• What the task requires
Set each line of the material below down word for word, from the first through the line that holds "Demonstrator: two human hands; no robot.", but not the pictures.

=== Begin Enclosure ===

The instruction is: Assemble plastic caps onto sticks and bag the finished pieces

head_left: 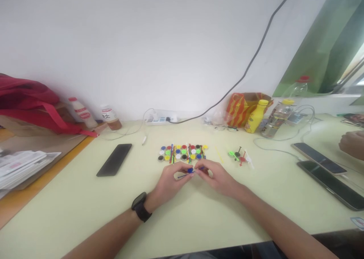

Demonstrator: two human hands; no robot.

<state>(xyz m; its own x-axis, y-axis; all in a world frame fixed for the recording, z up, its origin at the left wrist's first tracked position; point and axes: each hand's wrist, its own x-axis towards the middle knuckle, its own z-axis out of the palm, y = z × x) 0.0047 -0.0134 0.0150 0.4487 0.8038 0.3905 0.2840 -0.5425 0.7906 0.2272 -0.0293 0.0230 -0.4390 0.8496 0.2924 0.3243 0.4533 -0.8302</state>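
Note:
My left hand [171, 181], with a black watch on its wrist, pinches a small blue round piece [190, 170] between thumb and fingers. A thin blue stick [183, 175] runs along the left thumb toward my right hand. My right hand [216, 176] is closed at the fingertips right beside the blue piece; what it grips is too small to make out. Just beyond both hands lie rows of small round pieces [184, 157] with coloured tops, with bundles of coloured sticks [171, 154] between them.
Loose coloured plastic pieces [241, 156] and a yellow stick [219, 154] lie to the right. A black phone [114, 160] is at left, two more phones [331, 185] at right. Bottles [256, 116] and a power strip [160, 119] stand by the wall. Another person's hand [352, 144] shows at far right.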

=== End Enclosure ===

• Solution for this task
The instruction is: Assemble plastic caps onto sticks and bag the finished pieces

head_left: 

Demonstrator: two human hands; no robot.

No additional response is needed to complete this exercise.